Falls du dir Windows neu draufziehst, achter auf ein aktuelles Service Pack (XP SP3 ; Vista SP1).
Des weiteren brenn dir alle aktuellen programme auf ne cd / pack se auf ne extra Partition.
Wie Antivir etc.

Wichtig während der WIn Install ist auch, bis du alle Sicherheitsupdates aus dem Paket von winfuture installiert hast, dass *Windows KEINEN Zugriff aufs Internet hat*.

Sprich: Router aus - Kabel raus etc.



Hoffe, dir geholfen zu haben ^^


----------



## theduke666 (29. Mai 2008)

Eredon schrieb:


> Windows im abgesicherten Modus starten, dann erneut scannen.

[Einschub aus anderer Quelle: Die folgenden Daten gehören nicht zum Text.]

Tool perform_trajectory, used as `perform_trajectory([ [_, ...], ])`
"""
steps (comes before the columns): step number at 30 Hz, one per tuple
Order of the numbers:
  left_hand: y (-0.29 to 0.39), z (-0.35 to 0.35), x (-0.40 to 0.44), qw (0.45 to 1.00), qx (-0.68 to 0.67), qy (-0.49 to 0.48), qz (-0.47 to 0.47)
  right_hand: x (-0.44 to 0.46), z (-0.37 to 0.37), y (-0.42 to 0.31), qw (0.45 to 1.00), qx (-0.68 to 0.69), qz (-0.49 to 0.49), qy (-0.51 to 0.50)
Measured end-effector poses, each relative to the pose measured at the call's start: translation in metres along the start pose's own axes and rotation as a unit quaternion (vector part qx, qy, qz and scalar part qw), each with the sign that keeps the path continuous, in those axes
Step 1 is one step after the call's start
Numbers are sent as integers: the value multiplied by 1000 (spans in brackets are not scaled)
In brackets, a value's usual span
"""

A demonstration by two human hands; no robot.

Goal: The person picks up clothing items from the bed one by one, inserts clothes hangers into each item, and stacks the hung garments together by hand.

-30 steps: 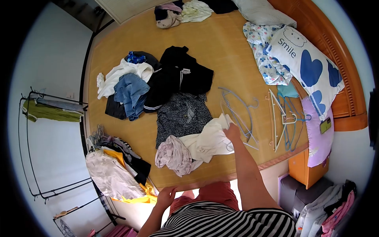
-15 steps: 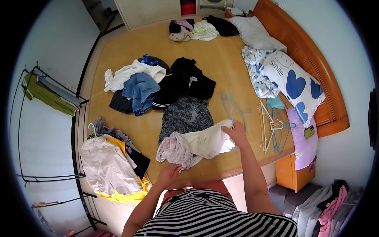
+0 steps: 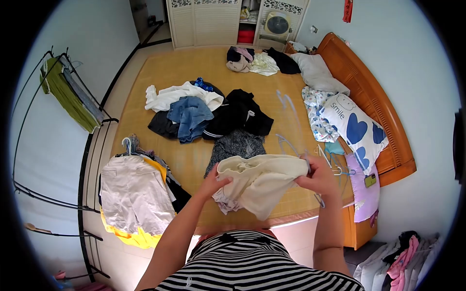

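Observation:
Stretched between my two hands is a cream garment (image 3: 264, 182) with a gathered waistband, held above the near side of the bed. My left hand (image 3: 214, 183) grips its left end, thumb on top. At the other end, my right hand (image 3: 318, 175) is closed on the cloth; a grey hanger hook (image 3: 319, 200) shows just below that hand, though whether I hold the hanger is unclear. A crumpled pale pink garment (image 3: 227, 203) lies partly hidden under the cream one. Just beyond is a black-and-white patterned garment (image 3: 238, 144).
Black clothes (image 3: 247, 114), a denim piece (image 3: 189, 116) and a white garment (image 3: 182, 94) lie heaped mid-bed. Clothes on hangers (image 3: 133, 189) rest at the left edge. Hangers (image 3: 330, 162), a smile pillow (image 3: 357, 131) and a phone (image 3: 371, 180) are at right. A rack (image 3: 63, 203) stands left.
The cream garment has been lifted and spread out. My left hand has moved up from the pink garment to the cream one's left end. The camera view has tilted up.

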State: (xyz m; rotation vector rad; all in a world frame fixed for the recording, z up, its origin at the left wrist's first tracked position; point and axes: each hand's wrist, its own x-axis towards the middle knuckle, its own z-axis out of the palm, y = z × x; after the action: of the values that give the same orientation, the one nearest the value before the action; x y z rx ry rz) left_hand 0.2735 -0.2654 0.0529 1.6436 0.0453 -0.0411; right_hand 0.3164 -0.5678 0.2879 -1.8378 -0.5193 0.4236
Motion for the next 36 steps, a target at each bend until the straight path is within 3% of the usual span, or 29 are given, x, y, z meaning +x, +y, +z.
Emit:
perform_trajectory([
  [1, -2, 0, -1, 1000, 0, -1, 5, -5, -1, -2, 1000, 7, -26, 5],
  [3, -3, 1, -6, 952, -234, -72, -183, -10, -1, -4, 999, 19, -17, 31],
  [6, 14, -2, -4, 958, -202, -12, -203, -16, -3, -7, 997, 7, 12, 82],
  [7, 34, -10, -3, 971, -149, 10, -186, -19, -3, -7, 994, -17, 32, 104],
  [11, 51, -51, 18, 975, -189, 50, -104, -29, -1, 12, 988, -43, 49, 139],
  [13, 82, -72, 22, 987, -150, 56, -2, -31, 0, 23, 982, -73, 100, 141],
  [16, 127, -88, 17, 987, -140, 76, 22, -29, 5, 25, 984, -86, 74, 139],
  [23, 158, -99, 7, 980, -158, 112, 52, -4, 12, 49, 970, -172, 47, 168],
  [26, 165, -88, -2, 972, -178, 146, 52, 14, 26, 62, 960, -153, 0, 236],
  [28, 162, -72, -7, 955, -228, 184, 46, 25, 48, 60, 931, -124, -43, 340],
  [31, 123, -25, -12, 930, -258, 259, -43, 40, 86, 52, 989, 19, 92, 118],
  [34, 106, 19, -32, 935, -273, 197, -109, 54, 128, 58, 989, 95, 97, 54],
  [35, 98, 31, -39, 934, -275, 202, -106, 57, 141, 60, 993, 92, 61, 48],
  [36, 94, 40, -46, 941, -306, 128, -62, 59, 149, 63, 995, 90, 26, 43],
])
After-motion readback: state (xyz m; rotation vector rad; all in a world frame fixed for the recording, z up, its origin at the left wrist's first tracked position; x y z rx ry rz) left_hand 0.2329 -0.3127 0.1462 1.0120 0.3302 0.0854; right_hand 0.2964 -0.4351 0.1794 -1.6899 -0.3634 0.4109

So wie er es geschildert hat, wird es wohl nix mehr bringen.
Keine halben Sachen machen, neu installieren.
Und nächstes Mal ein sauberes Image als Sicherung 


			Dieser Inhalt steht nur eingeloggten Mitgliedern zur Verfügung.


----------



## b1ubb (29. Mai 2008)

jo abgesichterer modus rein ( F8 beim Booten drück )

danach nochmal scannen
wenn er jetzt auch nicht weg ist, windows neu drauf ( ich hoffe gekaufte version ) 
und fertig - natürlich solltest du datensicherungen von deinen Bildern, gekaufte Musik usw machen 


			Dieser Inhalt steht nur eingeloggten Mitgliedern zur Verfügung.


----------



## Möpi (29. Mai 2008)

Im abgesicherten Modus starten und Antivir nochmal durchlaufen lassen.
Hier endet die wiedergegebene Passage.